Reprint the lines below as they are, minus the pictures.

------------------------------------------------------------------------

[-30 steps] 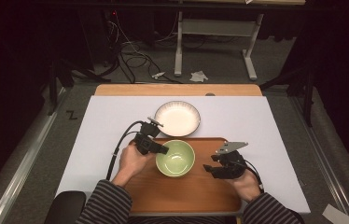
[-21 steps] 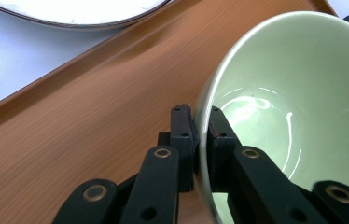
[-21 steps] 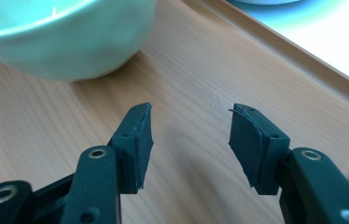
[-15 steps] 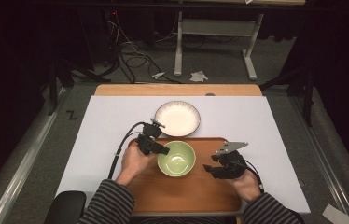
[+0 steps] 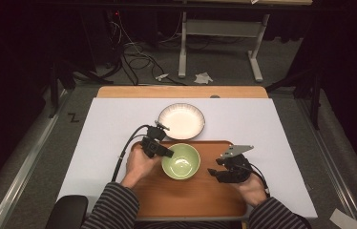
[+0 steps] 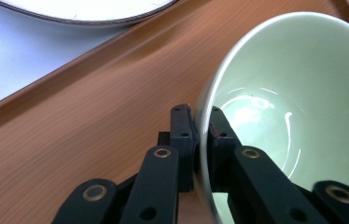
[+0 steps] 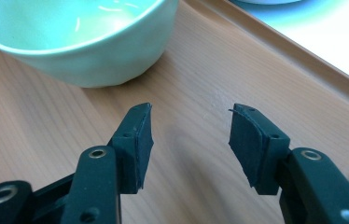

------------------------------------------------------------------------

**RESULT OF THIS TASK:**
[-30 steps] 
[-21 steps] 
[-21 steps] 
[-15 steps] 
[+0 steps] 
[+0 steps] 
[+0 steps] 

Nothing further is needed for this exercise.